In my personal opinion, no, there'd be no standing (the agreement is
between the candidate and the certifying authority). Any issues of
liability between employer/employee would not involve a third party; the
employee represented themselves as capable of doing the job. A
certification doesn't indemnify them in any way from taking inappropriate
actions that could cause loss of business or damage to the infrastructure.

MHO. :)
--
Jim Henderson, CNA6, CDE, CNI, LPIC-1, CLA10, CLP10
Novell/SUSE/NetIQ Knowledge Partner

kgroneman
08-May-2017, 18:38
The current certifications list is interesting:
https://www.microfocus.com/support-and-services/certification/ I guess my
ECNE doesn't carry much weight any more. :-)

--
Kim - 5/8/2017 11:37:13 AM

hendersj
08-May-2017, 22:56
On Mon, 08 May 2017 17:38:18 +0000, kgroneman wrote:

> The current certifications list is interesting:
> https://www.microfocus.com/support-and-services/certification/ I guess
> my ECNE doesn't carry much weight any more. :-)

Probably not. :)



--
Jim Henderson, CNA6, CDE, CNI, LPIC-1, CLA10, CLP10
Novell/SUSE/NetIQ Knowledge Partner

Bob
09-May-2017, 07:44
On 5/8/2017 12:12 PM, Jim Henderson wrote:
<snip>

> In my personal opinion, no, there'd be no standing (the agreement is
> between the candidate and the certifying authority). Any issues of
> liability between employer/employee would not involve a third party; the
> employee represented themselves as capable of doing the job. A
> certification doesn't indemnify them in any way from taking inappropriate
> actions that could cause loss of business or damage to the infrastructure.
>
> MHO. :)
>

I've been trying to find any court case where this has been tested. No
luck. What you say makes sense but, I get uncomfortable when assuming
the law makes sense. I do appreciate your thoughts though. Thanks.

Bob
09-May-2017, 07:45
On 5/7/2017 9:34 AM, Anders Gustafsson wrote:
> Bob,
>> When Novell awarded an individual the CNE/MCNE status did Novell assume
>> any liability if that person messes up a corporate network?
>
> No. But then again do I not work for Novell. There is no way that any
> company would accept responsibility for what non-employees do.
>
I see your point. Thanks.

Bob
09-May-2017, 07:47
On 5/7/2017 5:54 PM, ScorpionSting wrote:
>
> Its been a very long time since I did my MCNE, but I do recall signing a
> declaration that I think had something along the lines of indemnifying
> Novell (at the time) against any and all legalities as a result of
> sitting the certification.
>
>

Better memory than I. Thanks.

hendersj
09-May-2017, 17:08
On Tue, 09 May 2017 06:44:25 +0000, Bob wrote:

> On 5/8/2017 12:12 PM, Jim Henderson wrote:
> <snip>
>
>> In my personal opinion, no, there'd be no standing (the agreement is
>> between the candidate and the certifying authority).

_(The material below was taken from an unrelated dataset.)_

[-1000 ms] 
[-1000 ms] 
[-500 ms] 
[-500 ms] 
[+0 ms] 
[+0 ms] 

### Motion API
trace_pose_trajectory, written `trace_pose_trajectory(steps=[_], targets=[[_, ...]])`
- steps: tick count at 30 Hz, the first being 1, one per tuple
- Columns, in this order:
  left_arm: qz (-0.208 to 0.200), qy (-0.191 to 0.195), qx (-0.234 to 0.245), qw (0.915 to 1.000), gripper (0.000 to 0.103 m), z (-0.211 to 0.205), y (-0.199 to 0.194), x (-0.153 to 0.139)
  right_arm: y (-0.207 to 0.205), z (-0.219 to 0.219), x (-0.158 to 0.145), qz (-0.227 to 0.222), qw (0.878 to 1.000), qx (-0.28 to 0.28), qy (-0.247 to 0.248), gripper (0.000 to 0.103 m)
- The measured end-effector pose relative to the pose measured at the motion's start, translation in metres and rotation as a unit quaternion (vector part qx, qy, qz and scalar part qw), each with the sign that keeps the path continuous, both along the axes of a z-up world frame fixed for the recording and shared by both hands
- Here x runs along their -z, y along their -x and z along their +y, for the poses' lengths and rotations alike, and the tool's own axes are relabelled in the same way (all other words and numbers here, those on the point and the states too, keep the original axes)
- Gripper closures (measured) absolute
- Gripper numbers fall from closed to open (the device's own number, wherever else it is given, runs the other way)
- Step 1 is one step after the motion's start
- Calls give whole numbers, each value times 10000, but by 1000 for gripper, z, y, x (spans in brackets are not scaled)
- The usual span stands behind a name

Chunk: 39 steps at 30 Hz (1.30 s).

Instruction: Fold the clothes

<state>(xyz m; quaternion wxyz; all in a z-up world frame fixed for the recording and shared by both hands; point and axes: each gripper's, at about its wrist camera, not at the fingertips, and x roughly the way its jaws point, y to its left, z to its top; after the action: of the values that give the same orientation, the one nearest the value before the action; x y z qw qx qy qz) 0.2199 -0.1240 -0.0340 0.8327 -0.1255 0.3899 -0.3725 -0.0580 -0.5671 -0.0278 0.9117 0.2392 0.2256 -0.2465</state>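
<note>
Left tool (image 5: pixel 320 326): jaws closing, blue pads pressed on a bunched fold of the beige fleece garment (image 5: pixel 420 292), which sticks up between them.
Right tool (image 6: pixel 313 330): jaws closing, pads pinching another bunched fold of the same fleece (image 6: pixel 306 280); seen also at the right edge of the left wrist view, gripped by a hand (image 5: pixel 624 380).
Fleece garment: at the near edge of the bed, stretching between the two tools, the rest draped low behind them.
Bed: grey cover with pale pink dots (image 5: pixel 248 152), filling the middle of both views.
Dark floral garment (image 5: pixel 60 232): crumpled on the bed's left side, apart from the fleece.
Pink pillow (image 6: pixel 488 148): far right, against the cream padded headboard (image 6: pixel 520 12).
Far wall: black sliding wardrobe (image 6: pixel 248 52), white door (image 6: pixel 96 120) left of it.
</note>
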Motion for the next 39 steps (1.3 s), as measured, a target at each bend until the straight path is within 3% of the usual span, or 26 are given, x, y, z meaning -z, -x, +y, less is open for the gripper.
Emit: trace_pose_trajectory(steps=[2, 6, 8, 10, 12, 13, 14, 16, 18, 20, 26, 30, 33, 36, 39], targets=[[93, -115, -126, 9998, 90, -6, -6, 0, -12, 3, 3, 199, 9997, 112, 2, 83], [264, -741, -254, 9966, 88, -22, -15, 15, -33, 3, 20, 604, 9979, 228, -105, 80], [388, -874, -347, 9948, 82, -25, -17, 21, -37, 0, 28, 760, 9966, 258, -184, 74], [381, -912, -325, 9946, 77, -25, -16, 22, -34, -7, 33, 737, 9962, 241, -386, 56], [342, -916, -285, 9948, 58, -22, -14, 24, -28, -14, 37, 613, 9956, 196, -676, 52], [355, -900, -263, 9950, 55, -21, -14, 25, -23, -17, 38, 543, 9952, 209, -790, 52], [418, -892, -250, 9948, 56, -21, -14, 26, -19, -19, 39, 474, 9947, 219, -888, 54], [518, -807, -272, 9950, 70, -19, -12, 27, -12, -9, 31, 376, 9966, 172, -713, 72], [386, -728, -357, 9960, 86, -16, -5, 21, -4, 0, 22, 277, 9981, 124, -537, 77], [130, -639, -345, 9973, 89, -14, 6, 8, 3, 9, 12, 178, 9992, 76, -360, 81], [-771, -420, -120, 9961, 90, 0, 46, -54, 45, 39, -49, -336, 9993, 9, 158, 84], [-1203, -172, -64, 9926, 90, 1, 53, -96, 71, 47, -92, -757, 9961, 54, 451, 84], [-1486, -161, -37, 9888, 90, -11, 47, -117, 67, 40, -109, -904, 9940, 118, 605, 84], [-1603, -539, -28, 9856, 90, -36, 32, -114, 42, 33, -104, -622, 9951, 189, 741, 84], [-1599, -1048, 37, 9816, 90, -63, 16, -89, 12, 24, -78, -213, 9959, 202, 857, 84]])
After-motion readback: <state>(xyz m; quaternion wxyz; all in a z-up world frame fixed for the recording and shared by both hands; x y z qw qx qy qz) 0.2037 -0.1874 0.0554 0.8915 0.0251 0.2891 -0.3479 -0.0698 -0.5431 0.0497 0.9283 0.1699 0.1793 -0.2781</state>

Any issues of
>> liability between employer/employee would not involve a third party;
>> the employee represented themselves as capable of doing the job. A
>> certification doesn't indemnify them in any way from taking
>> inappropriate actions that could cause loss of business or damage to
>> the infrastructure.
>>
>> MHO. :)
>>
>>
> I've been trying to find any court case where this has been tested. No
> luck. What you say makes sense but, I get uncomfortable when assuming
> the law makes sense. I do appreciate your thoughts though. Thanks.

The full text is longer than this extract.